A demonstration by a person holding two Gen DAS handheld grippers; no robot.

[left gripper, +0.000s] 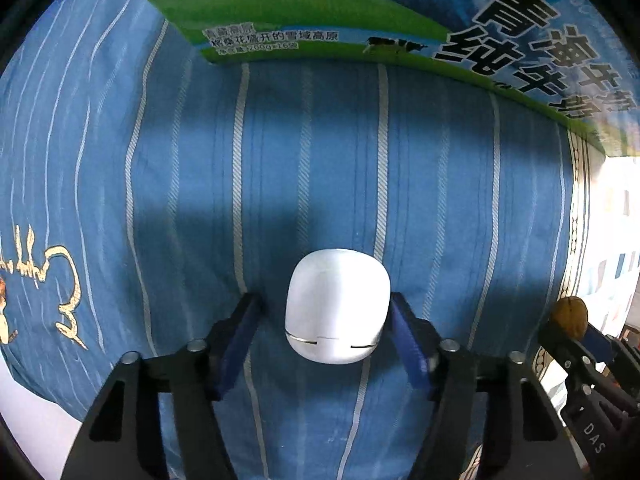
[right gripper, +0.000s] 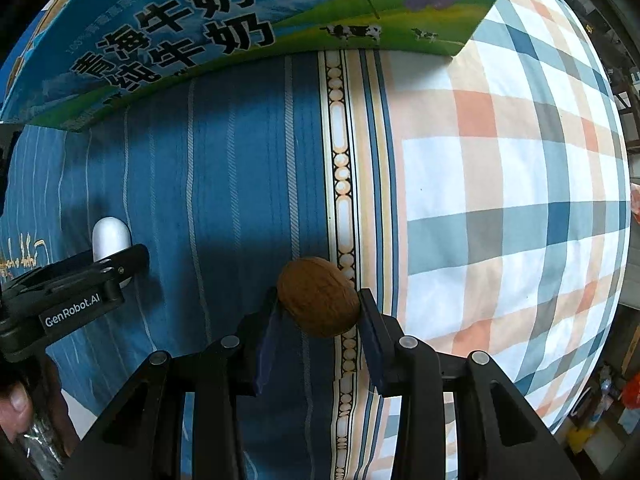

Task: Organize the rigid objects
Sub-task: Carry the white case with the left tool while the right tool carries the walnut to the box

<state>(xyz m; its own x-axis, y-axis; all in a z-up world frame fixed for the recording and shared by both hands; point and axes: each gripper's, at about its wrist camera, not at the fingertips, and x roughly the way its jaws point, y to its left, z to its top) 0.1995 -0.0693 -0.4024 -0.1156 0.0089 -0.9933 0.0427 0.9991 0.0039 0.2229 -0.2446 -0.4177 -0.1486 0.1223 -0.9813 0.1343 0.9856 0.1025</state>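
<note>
Left gripper [left gripper: 326, 312]: jaws spread fairly wide, a white rounded case [left gripper: 337, 306] between the blue pads. The right-hand pad [left gripper: 404, 336] touches the case's side. On the other side a gap shows between pad and case, so whether the grip is firm I cannot tell. The case has a thin seam line across its near end. From the right wrist view the same case [right gripper: 110, 238] pokes up past the black finger of the left gripper [right gripper: 120, 264], which carries a "GenRobot.AI" label.

Right gripper [right gripper: 318, 308]: jaws closed in on a brown walnut [right gripper: 318, 303], both blue pads against its sides. The walnut sits over the beaded border strip of the blue striped cloth [right gripper: 224, 168]. In the left wrist view the walnut [left gripper: 568, 316] shows small at the right edge, pinched in the right gripper [left gripper: 576, 334].

Both objects are over the bed, near its front portion. The blue striped cloth [left gripper: 320, 160] lies beneath the case; a plaid sheet [right gripper: 500, 184] in white, orange and blue-grey spreads toward the bed's right edge.

A milk carton box [left gripper: 360, 12], blue and green with cows and large Chinese lettering, lies along the far edge of the bed, well apart from both grippers. The same box [right gripper: 240, 12] shows printed flowers at its right end.
</note>
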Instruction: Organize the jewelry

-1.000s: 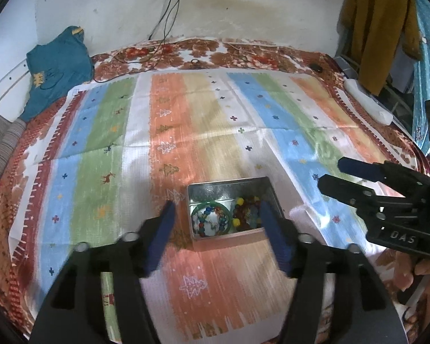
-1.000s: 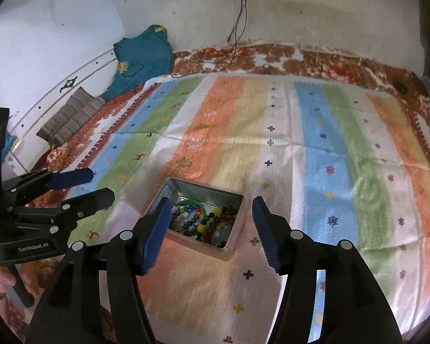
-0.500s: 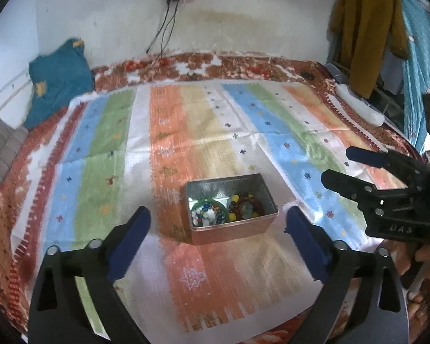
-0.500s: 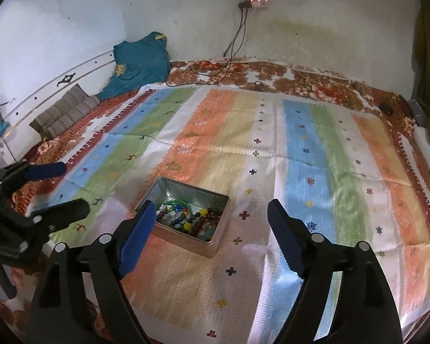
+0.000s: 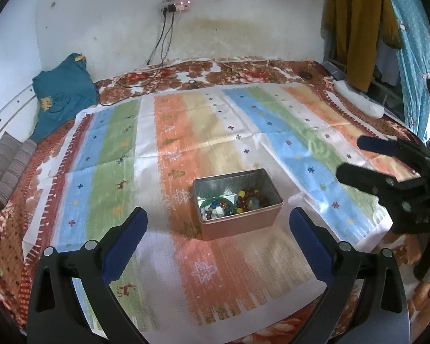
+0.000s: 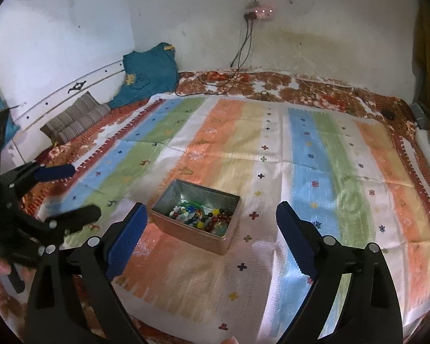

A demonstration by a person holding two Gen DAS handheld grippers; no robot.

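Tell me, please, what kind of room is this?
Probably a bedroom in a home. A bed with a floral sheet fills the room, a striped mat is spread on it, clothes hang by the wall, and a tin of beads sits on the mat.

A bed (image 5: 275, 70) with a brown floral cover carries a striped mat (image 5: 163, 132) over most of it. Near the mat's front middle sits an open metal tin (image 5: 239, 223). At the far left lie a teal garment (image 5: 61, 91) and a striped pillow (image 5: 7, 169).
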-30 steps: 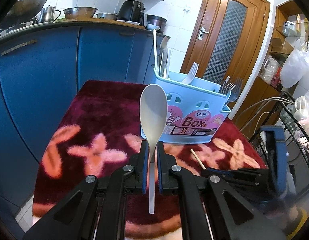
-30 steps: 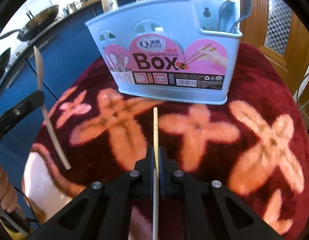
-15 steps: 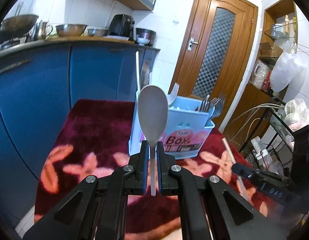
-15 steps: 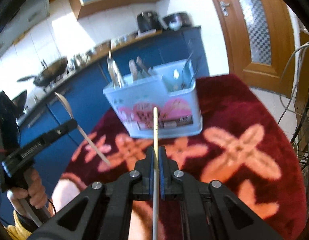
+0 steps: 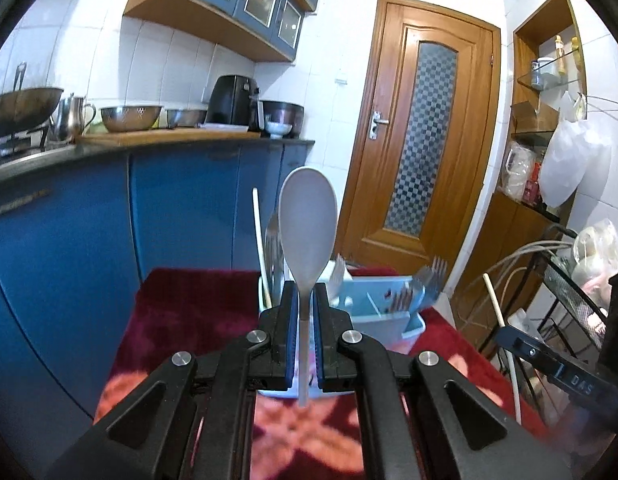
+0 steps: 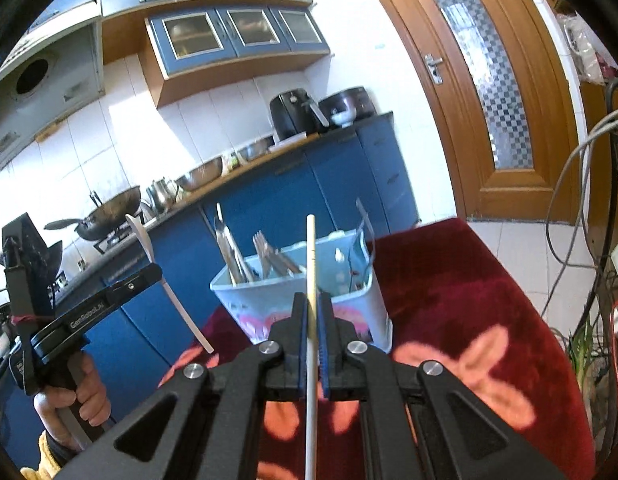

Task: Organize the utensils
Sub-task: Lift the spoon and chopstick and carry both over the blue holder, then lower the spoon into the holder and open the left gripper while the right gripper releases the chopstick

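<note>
My left gripper [image 5: 305,300] is shut on the handle of a white spoon [image 5: 307,224], bowl up, raised above the table in front of the light-blue utensil box [image 5: 373,304]. My right gripper [image 6: 312,308] is shut on a pale chopstick [image 6: 311,248], held upright, raised in front of the same box [image 6: 301,304]. The box holds forks, knives and chopsticks in its compartments. The left gripper with the spoon [image 6: 149,240] shows at the left of the right wrist view. The right gripper and chopstick [image 5: 494,300] show at the right of the left wrist view.
The box stands on a dark red cloth with orange flowers [image 6: 461,304]. Blue kitchen cabinets [image 5: 169,208] with pots and bowls are behind. A wooden door [image 5: 425,140] is at the back right. Cables and a wire rack [image 5: 569,288] are to the right.
Both grippers have risen and tilted up with their utensils. The box now sits lower and farther in both views.
</note>
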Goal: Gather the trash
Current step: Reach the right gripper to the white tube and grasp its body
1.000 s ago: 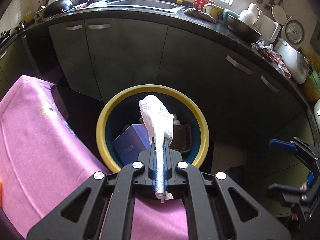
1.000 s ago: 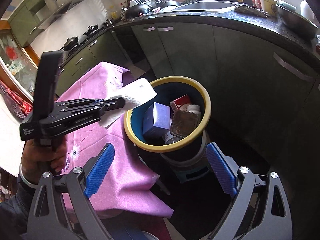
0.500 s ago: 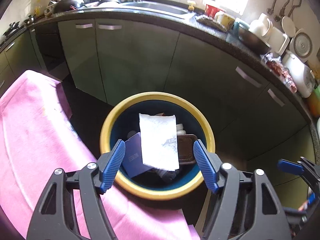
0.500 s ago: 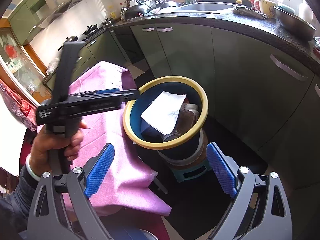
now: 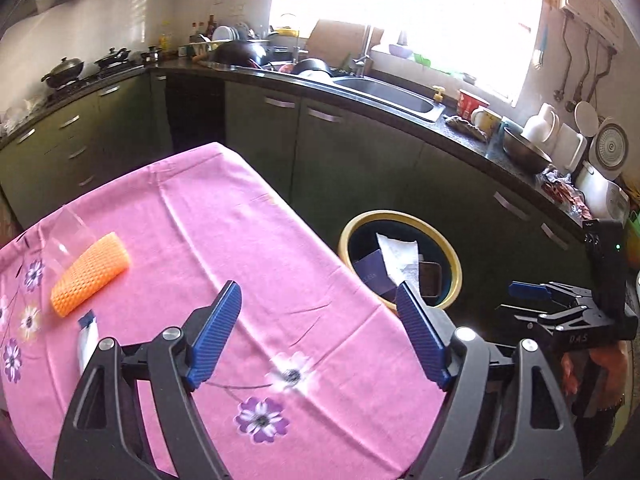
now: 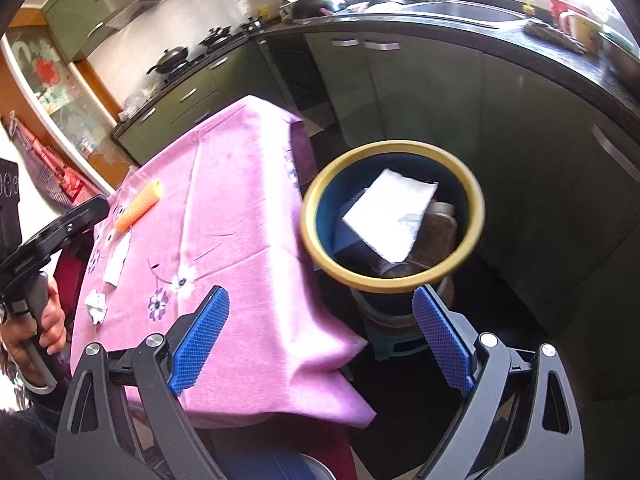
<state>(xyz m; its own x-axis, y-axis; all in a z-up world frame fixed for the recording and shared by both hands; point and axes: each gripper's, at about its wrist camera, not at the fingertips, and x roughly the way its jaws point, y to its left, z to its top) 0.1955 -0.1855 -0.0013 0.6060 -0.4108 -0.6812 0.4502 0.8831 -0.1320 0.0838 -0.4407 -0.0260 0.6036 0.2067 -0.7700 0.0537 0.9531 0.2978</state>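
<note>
Item: orange ribbed foam sleeve [image 5: 91, 274], lying on the pink desk [image 5: 224, 240] ahead-left of your wide, just-opened, empty left claw [image 5: 320, 334]; you are facing something light and squashy, so pinch mid-length.

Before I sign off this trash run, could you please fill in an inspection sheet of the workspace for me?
Surface: pink flowered tablecloth over the table, hanging past its near edge.
Job's things: yellow-rimmed bin beside the table, with a white paper towel lying on top of boxes and containers. Orange foam net, white tube and crumpled paper lie on the cloth.
Clutter: clear plastic piece behind the foam net.
Grippers: left gripper open and empty, jaws just opened; right gripper open and empty.
Cables: nothing seen.
Surroundings: green cabinets, sink, pans on the stove.
</note>
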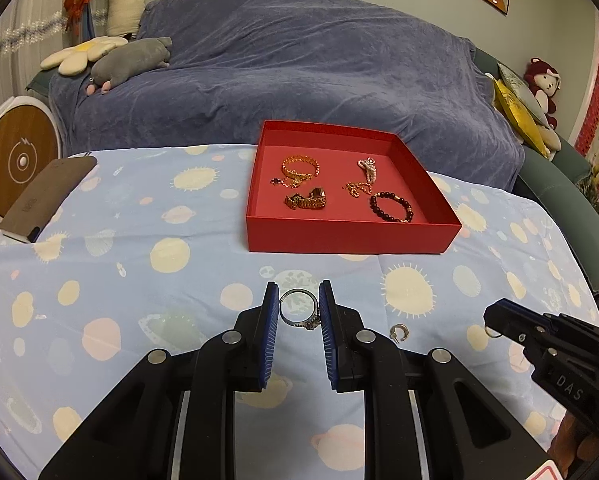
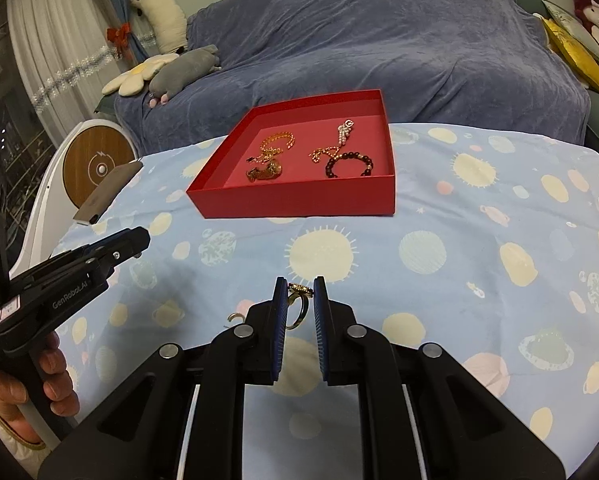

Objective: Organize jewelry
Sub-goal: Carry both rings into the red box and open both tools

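A red box (image 1: 351,236) (image 2: 295,200) stands on the table and holds a gold chain bracelet (image 1: 299,168), a gold watch (image 1: 307,200), a pearl piece (image 1: 368,169), a thin gold chain (image 1: 357,189) and a dark bead bracelet (image 1: 391,208) (image 2: 349,164). My left gripper (image 1: 299,308) (image 2: 131,240) is shut on a silver ring with a stone (image 1: 299,307), held between its blue pads just above the cloth. My right gripper (image 2: 300,300) (image 1: 495,320) is shut on a gold ring (image 2: 297,304). A small silver ear cuff (image 1: 399,332) (image 2: 235,317) lies on the cloth between them.
The table wears a light blue planet-print cloth (image 1: 159,264). A brown case (image 1: 47,200) lies at its left edge by a round white and wood device (image 1: 19,160). A sofa under a blue cover (image 1: 299,80) with plush toys stands behind.
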A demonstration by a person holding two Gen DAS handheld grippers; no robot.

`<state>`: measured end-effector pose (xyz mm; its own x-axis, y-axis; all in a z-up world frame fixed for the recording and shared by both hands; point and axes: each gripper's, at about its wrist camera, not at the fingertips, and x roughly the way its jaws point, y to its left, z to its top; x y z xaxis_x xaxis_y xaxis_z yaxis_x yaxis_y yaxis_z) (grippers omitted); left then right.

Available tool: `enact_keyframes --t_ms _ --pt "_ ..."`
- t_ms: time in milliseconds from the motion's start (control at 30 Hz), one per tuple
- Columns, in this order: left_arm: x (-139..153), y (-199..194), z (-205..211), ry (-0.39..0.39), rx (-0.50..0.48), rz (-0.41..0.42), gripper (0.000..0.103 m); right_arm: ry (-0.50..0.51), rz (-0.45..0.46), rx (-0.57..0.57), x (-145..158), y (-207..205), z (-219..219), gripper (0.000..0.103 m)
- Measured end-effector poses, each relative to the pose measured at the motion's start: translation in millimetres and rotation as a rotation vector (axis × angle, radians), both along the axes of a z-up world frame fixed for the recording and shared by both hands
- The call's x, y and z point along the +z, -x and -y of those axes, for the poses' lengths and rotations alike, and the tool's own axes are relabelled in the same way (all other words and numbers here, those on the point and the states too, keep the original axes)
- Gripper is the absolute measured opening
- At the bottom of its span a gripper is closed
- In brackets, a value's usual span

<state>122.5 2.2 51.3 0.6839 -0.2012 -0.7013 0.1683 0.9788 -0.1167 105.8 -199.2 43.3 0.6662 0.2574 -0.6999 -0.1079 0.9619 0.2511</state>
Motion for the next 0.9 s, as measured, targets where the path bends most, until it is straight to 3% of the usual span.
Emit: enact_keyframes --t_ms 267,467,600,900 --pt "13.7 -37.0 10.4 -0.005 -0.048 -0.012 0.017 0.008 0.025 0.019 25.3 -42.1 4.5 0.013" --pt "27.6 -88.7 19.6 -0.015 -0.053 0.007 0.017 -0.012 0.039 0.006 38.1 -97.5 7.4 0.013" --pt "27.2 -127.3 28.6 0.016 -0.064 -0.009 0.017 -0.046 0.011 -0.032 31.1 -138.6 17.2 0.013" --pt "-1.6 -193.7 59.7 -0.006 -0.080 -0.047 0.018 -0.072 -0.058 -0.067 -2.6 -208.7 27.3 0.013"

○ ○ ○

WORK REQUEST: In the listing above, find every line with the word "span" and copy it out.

WRITTEN REPLY:
- At the bottom of its span a gripper is closed
- In brackets, a value's usual span
Motion for the next 0.9 s, as measured, targets where the path bends most, until it is straight to 3% of the usual span.

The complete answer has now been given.